My apologies for the irrelevant questions, but I'm curious when you were an on air talent, did you ever use the Koss Pro-4AA headphones?
Boring is the definition of the classic rock and classic hits format in most top 20 markets like here in Detroit.
Interesting video. A couple of the guys I respect most in the biz absolutely love platooning. I can't disagree with their success.
I've never understood, though, why it is better to burn a short list, then swap out another short list and burn it, and then go back to the first one, rather than making one longer list to reduce burn. Is the theory that a listener is going to hear 100% of your library?
I would think listeners tuning in and out means that they would miss plays of various songs, and so if you had a slower rotation, those songs would "surprise" them the next time they came up. It would be "platooning by absence," I suppose. 🙂They stop listening at the end of the work day, they have to get out of the car, they go to bed, it's the weekend, etc.

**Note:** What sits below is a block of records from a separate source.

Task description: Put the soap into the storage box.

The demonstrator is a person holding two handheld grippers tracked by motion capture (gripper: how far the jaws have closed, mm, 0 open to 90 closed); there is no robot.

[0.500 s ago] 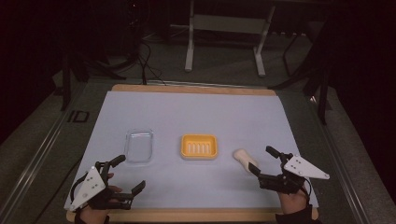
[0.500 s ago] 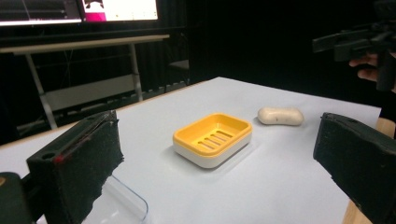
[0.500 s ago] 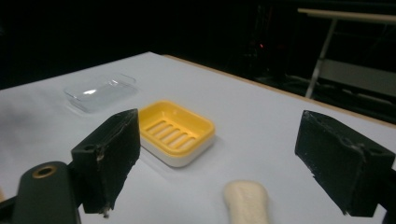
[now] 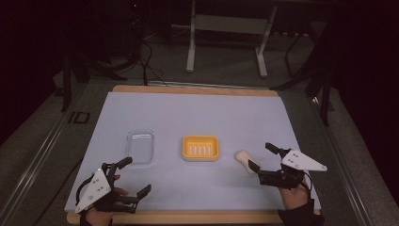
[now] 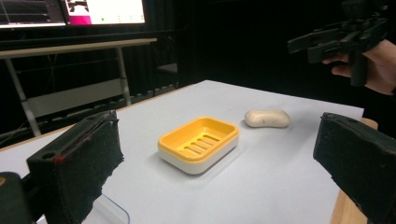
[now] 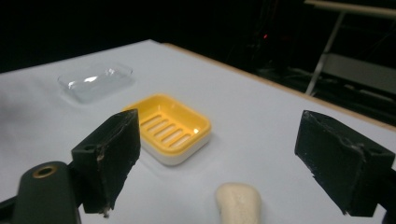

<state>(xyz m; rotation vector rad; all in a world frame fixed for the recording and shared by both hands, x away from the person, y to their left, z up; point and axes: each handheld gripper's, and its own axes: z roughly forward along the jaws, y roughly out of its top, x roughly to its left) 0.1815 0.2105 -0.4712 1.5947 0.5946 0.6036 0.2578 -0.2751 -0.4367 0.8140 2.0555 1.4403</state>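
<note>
Your right gripper [image 4: 262,160] has edged toward the soap [image 4: 243,157], jaws apart, left gripper [image 4: 136,175] jaws apart, "ID" [image 4: 78,117] beside the table's [image 4: 197,90] left edge.

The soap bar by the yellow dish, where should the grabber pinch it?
Probably across the narrow middle of the soap bar, one jaw on each long side. It lies flat on the table, so coming down from above suits it. The right gripper is open beside it, with the soap dish close by.

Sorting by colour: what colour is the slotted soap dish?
Yellow slotted soap dish on a white base; left gripper view.
</note>
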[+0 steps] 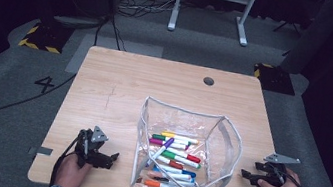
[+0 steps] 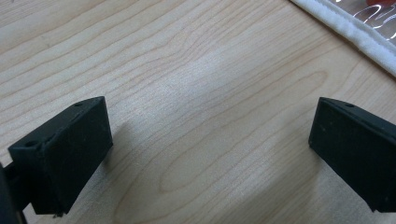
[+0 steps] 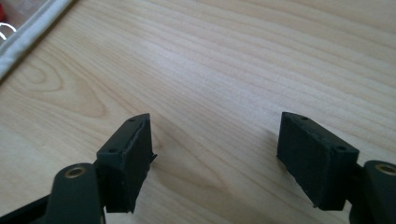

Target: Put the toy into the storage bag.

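Both grippers, left gripper [image 1: 111, 156] and right gripper [image 1: 246, 175], rest jaws apart on the desk [image 1: 121, 81]; approach the markers [image 1: 174, 158] through the clear pouch's [image 1: 226, 153] open top.

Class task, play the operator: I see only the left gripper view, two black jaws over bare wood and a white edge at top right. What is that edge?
Observer: The rim of a clear pouch, standing open mid-table.
Operator: Anything in it?
Observer: Markers in many colours, lying loose on its bottom.
Operator: Where is the right gripper?
Observer: The right gripper sits at the table's right edge, jaws apart with nothing between them, pointing at the pouch.
Operator: And my own gripper?
Observer: The left gripper is left of the pouch, apart from it, jaws wide.
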`<state>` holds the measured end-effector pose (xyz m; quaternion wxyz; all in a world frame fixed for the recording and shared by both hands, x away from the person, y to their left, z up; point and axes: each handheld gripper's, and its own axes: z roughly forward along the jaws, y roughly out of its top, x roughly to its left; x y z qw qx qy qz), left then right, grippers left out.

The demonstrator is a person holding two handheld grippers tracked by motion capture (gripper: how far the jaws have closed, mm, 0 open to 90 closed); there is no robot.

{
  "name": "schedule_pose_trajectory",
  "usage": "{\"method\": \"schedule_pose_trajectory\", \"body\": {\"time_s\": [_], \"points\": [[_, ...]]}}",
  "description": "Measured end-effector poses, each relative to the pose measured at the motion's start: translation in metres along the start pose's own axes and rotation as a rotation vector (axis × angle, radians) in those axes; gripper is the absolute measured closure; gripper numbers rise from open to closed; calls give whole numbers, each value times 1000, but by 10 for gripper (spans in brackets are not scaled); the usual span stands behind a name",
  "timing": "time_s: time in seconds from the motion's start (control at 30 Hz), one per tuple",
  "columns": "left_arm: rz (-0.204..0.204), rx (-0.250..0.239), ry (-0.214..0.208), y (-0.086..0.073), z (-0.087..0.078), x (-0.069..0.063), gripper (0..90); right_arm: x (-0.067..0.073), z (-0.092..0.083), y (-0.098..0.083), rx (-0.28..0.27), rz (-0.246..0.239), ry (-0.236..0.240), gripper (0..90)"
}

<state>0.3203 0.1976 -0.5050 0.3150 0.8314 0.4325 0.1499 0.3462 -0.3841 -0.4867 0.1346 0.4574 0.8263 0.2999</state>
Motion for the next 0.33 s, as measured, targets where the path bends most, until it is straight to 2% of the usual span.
{"method": "schedule_pose_trajectory", "body": {"time_s": [0.03,0.07,0.1,0.17,0.33], "points": [[0,0,0,0,0,0,0,1,1,-2,-12,-11,-17,251],[1,-1,0,0,0,0,0,2,3,-5,-38,-42,-40,193],[-1,0,0,0,0,0,0,3,6,-8,-70,-32,-38,144],[-1,0,0,0,0,0,0,4,12,-13,-152,-26,-46,117],[-2,1,1,0,0,0,0,3,12,-13,-155,-32,-43,121]]}}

Can you explain further why platooning with short lists is better than putting them all in and slowing down the rotation of all of them? I heard you say it's to prevent "sameness" but if your category is big enough won't people be missing songs as they shut off the radio, and create their own "surprises" as songs come back around?

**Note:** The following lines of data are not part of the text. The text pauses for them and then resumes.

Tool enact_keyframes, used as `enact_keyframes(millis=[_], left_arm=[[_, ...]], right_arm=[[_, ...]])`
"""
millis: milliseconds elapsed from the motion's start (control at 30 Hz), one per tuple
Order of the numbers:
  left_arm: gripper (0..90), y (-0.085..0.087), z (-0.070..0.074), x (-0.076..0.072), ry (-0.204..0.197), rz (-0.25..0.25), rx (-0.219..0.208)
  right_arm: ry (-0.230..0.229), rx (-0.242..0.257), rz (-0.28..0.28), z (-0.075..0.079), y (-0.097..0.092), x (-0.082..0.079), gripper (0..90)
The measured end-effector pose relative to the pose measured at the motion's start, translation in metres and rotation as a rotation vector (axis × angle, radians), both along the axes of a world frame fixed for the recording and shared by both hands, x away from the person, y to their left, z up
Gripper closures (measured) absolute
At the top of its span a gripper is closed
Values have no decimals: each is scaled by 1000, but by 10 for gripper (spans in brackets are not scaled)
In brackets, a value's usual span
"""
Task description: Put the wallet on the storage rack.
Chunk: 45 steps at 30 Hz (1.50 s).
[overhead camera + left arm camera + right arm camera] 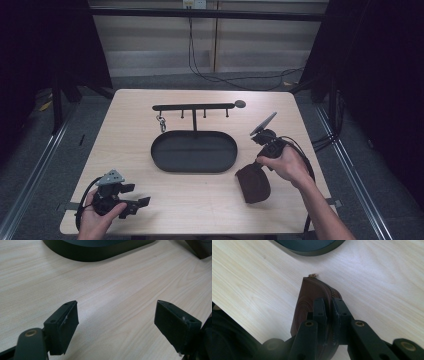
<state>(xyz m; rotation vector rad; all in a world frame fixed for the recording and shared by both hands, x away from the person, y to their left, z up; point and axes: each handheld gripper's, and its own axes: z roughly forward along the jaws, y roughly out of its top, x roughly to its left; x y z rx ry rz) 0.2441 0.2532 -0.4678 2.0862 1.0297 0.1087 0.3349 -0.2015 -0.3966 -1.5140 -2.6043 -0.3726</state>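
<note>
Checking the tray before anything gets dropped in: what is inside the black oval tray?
The black oval tray shows bare dark floor in the high view. Its rack post rises at the far rim; nothing else is seen inside.

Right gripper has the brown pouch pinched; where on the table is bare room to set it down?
Bare wood lies between the oval tray and the left gripper, along the near edge, and left of the hook rack. Crowded: the tray's right, where the right gripper holds the pouch.

A lab-like recording booth: a bare wooden table (150, 200) hemmed by dark curtains (385, 75), metal rails (30, 175) and trailing cables (200, 70).
</note>
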Motion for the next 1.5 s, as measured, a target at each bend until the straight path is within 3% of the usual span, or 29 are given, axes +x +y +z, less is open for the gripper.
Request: enact_keyframes(millis=[600, 1500], left_arm=[[196, 1, 0, 1, 7, 7, -4], [198, 1, -1, 1, 12, -1, -2]], right_arm=[[-7, -94, 6, 23, 8, 11, 831], [-75, -105, -9, 63, 24, 32, 831]])
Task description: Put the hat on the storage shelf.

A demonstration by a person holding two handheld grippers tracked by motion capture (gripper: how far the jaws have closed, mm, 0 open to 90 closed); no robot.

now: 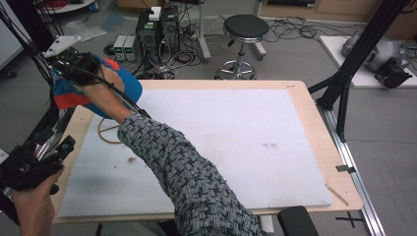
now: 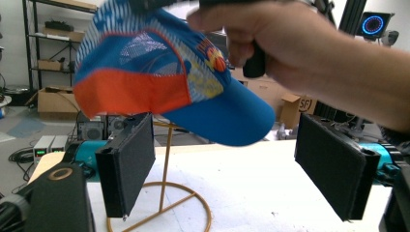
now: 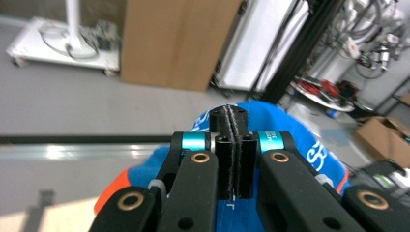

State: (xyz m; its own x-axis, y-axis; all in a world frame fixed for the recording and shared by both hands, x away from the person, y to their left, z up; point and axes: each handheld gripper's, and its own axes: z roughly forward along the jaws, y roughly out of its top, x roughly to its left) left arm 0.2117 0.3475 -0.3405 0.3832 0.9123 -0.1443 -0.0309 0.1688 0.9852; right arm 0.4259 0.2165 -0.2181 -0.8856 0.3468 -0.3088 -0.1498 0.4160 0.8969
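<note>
- Two jaws of the right gripper [image 3: 231, 145] were pressed together on the blue cap [image 2: 164, 72], holding it above the gold wire stand [image 2: 162, 198] at the table's [image 1: 295, 147] far left, probably for hanging.
- Left gripper [image 2: 232, 169] waited near left, jaws apart, empty.

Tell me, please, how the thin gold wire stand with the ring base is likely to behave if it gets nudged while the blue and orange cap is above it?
The gold wire stand is probably light: one thin upright rod on an open ring. A sideways push near its top would likely tip or slide it. The blue and orange cap, pinched in the right gripper, looks soft; its orange back panel hangs loosely, so it should flex before pushing hard.
</note>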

With computers, you could program 5,000 songs and rate them 1-10 in how often they come up. A 1 could be once a year or a 10 could be twice a day. No need for index cards. If a listener hears a pattern, that's not good.
Thanks Gene. It's great when you're careful and do it right. Otherwise.....not so much. Sorry, at first I couldn't see the second part of your writing. Let me answer that. Like it or not, most average people only listen a little while a day....not hours at a time. Currently the number is 20 minutes. Personally I think it's somewhat higher than that but..... So you need a reasonably (that's debatable what's reasonable. I lean towards larger than most.) small live library.

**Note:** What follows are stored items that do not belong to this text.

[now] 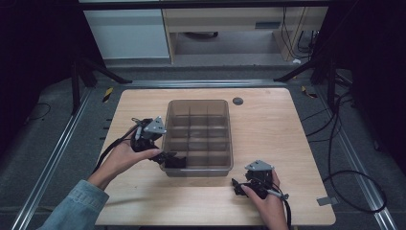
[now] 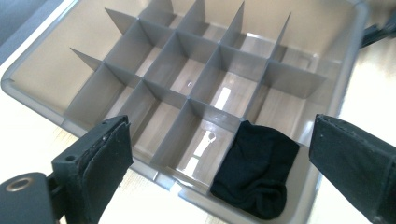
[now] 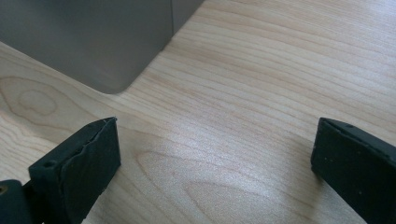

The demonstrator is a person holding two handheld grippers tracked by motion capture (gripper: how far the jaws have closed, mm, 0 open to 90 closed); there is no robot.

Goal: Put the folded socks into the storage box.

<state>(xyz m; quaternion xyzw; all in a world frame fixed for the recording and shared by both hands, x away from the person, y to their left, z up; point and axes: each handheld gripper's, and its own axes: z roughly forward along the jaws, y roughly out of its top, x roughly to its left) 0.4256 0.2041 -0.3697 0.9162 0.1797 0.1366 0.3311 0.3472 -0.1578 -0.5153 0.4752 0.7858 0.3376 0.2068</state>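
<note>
The one black sock point(image 2: 256, 176) lies crumpled in a near corner cell of the single grey divided bin point(image 2: 42, 98) on the table point(image 3: 261, 107). It looks light, soft and limp, so I'd pinch a bunched fold on top. My left claw point(image 2: 219, 158) hangs wide open above it holding nothing, and my right claw point(image 3: 215, 158) rests open and empty.

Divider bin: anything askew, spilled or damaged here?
Nothing stands out. The bin sits flat, its dividers straight, and one black sock lies bunched in a near corner compartment, below the open left gripper.
</note>
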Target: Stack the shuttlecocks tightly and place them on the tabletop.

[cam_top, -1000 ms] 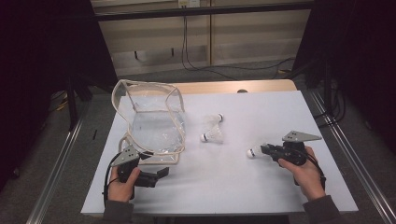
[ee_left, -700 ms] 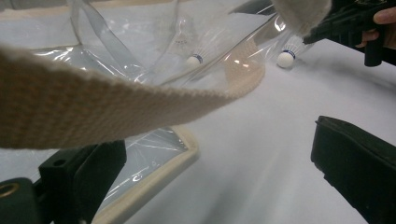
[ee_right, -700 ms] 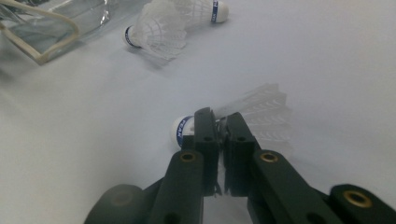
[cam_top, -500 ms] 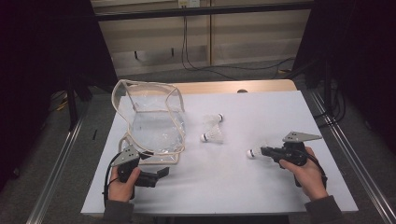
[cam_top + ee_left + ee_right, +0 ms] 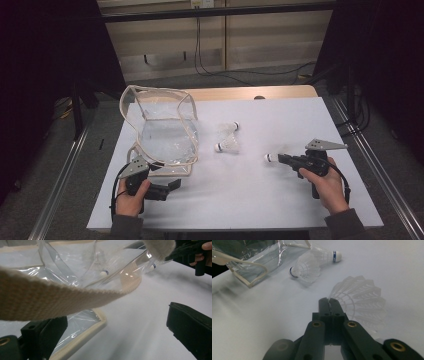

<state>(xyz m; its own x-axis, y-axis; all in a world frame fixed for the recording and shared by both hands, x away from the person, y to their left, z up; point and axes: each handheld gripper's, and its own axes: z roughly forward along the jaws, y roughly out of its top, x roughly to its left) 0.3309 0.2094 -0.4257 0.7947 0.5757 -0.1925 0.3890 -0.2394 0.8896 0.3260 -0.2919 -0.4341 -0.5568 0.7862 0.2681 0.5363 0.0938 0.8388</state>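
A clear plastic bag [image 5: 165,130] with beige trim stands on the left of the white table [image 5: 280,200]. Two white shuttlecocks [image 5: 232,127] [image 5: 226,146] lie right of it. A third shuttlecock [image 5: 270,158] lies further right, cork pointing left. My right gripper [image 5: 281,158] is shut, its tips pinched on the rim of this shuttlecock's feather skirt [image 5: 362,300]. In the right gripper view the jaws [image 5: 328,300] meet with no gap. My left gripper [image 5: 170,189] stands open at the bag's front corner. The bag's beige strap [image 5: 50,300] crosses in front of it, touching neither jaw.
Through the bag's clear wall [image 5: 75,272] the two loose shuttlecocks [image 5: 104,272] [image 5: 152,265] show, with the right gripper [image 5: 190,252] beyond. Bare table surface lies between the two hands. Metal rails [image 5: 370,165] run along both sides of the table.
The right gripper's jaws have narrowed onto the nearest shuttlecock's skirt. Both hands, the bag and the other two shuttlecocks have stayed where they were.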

People need to hear what they like and is familiar. It's just the way it is. But you can throw in pops of different music here and there to keep it more interesting. That's the platooning. I'm talking like 14 songs in an hour and 1 is out of the ordinary. Maybe only .5, hour after hour. It's still pretty tight. If you try and put in 1000 songs all at once a few things happen. 1. The math gets really tough to program songs in any sort of rotation that matches up to their 'likes' by the audience. Great ones rotate too slow. Weak ones rotate too much--beyond what they're supposed to. But what if they're equal? Well, 14 songs an hour times 18 hours in a day (6-midnight), means each song comes around once every 4 days. Knowing that an average person is there for maybe 1 hour a day, and that's generous, the odds of missing that song are gigantic. If it's a new song, no one will even hear it unless it's been played for probably 4 or 6 months. And even then I doubt that it'd be familiar. It's like a roulette wheel with 1 green slot and 251 other slots. How many spins to hit that green? It might easily be 1000 or 1500 spins, or more. So a LOT of all this isn't the overall concept that so many think of or even 'feel' that's right. They probably are generally correct. It's that it is incredibly hard to make it all work with a much larger library with many categories/rotations/clocks/etc/research/etc versus a tighter one with a small group of songs coming in and out. It's mostly a function of scheduling software or even trying to do it all manually. It's just easier physically platooning. Because you don't really have to concentrate on the main library much. Only the 20 or so songs you're putting in or taking out at a time.
I'm vehemently opposed to platooning but am in favor of the larger rotation. It's just laziness from a programming perspective to usher songs in and usher them out at whim. The platooners don't have a big rotation and want to micro-manage and see just how favorable those odd songs are. Frankie Crocker didn't do music research; he went to Paradise Garage and heard what Larry Levan was playing and he watched people's feet. You have a set of ears so there's little need for music research.
Just keep playing walk this way and crazy train ad infinitum programmers and you wonder why sat radio subs are up??? Terrestrial is dead imho.